Auch die Energieversorgung wirkt als Bremsklotz: Der VDA stellt fest, dass der schleppende Ausbau der Stromnetze einer schnellen Transformation des Straßengüterverkehrs im Weg stehe. Bislang seien demnach weniger als ein Zehntel der geplanten Ladepunkte tatsächlich in Betrieb. Gleichzeitig nennt der Verband für 2030 einen Bedarf von rund 4.000 Megawatt-Ladesäulen in Deutschland, während im Juli 2026 in Europa lediglich 730 Ladepunkte mit mehr als 350 Kilowatt ausschließlich für schwere Nutzfahrzeuge verfügbar gewesen seien. Auf europäischer Ebene erwartet der VDA bis 2030 rund 35.000 öffentliche Schnellladepunkte; die bisherigen EU-Regularien würden diesen Bedarf nach Einschätzung des Verbands nicht ausreichend abbilden, weil sie stärker an den tatsächlichen Markthochlauf gekoppelt werden müssten.

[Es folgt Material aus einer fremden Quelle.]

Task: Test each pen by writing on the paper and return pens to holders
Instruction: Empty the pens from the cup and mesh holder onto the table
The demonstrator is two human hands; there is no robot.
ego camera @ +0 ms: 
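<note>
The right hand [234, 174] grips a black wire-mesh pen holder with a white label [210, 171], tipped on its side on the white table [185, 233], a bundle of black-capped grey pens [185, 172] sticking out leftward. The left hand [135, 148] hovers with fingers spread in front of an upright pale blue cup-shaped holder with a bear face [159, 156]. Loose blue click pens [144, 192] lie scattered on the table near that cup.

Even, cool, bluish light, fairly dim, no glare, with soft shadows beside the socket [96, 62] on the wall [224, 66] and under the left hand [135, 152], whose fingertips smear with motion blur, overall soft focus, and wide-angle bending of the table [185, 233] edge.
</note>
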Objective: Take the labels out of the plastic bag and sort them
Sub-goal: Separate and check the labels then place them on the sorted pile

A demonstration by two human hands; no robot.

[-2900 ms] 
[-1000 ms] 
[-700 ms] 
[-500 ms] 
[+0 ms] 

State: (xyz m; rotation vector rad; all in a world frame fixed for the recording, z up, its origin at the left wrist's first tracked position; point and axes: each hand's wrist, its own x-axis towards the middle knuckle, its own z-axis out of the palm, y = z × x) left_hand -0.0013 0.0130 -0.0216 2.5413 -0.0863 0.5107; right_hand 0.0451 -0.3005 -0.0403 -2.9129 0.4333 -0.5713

Hinzu kommt ein Verteilungsproblem, das besonders für die Routenplanung im Güterfernverkehr spürbar wird. Wenn große Lücken in bestimmten Transitländern bestehen, etwa in Polen und Tschechien, müssen Unternehmen Umwege einkalkulieren oder riskante Ladefenster einplanen. Genau diese Unsicherheit beschreibt der VDA als operative Herausforderung: Nicht nur die Gesamtzahl der Ladepunkte entscheidet, sondern auch die Erreichbarkeit innerhalb realistischer Zeitfenster. Für Betreiber bedeutet das: Ohne ein koordiniertes Ausbauprogramm droht eine Situation, in der Fahrzeuge verfügbar sind, aber die Netz- und Ladeinfrastruktur die gewünschte Streckenabdeckung nicht liefert.
Neben dem öffentlichen Netz rückt der VDA außerdem das sogenannte Depotladen in den Fokus, weil große Flotten typischerweise feste Standorte zum Betrieb haben. Von den bis 2030 in Deutschland benötigten knapp 14 Gigawatt Ladeleistung würden öffentliche Ausbaupläne laut VDA bislang nur 2,6 Gigawatt abdecken; mehr als 11 Gigawatt müssten demnach privat bereitgestellt werden. Entscheidender Engpass seien allerdings nicht allein die technischen Ladeeinheiten, sondern die Netzanschlüsse auf Firmengeländen: Der Verband nennt hohe Kosten, lange Genehmigungsverfahren und erhebliche Unsicherheiten. Bei Industriebetrieben und großen Ladehubs könne die Erweiterung der Netzanschlüsse laut VDA bis zu zehn Jahre dauern, was die Transformation der Flotten erheblich bremse.
Für Unternehmen in der Praxis heißt das: Wer auf batterieelektrische Lkw umstellt, muss die Ladeplanung zunehmend parallel zur Beschaffungs- und Einsatzplanung betreiben. Öffentlich verfügbare Schnellladepunkte entlang von Korridoren und leistungsfähige Depots auf Betriebshöfen ergänzen sich dabei, statt sich zu ersetzen. Der VDA fordert deshalb, den Ausbauturbo nicht nur organisatorisch einzuschalten, sondern Ladeinfrastruktur und Stromnetze gleichzeitig mitzudenken, damit die Ladeleistungsklassen, insbesondere MCS, tatsächlich dort verfügbar sind, wo Transporte stattfinden. Wenn sich der Netzausbau verzögert, verschiebt sich der Engpass vom Equipment zur Infrastruktur – und damit auch der Zeitpunkt, zu dem eine vollständige Umstellung im Fernverkehr wirtschaftlich planbar wird.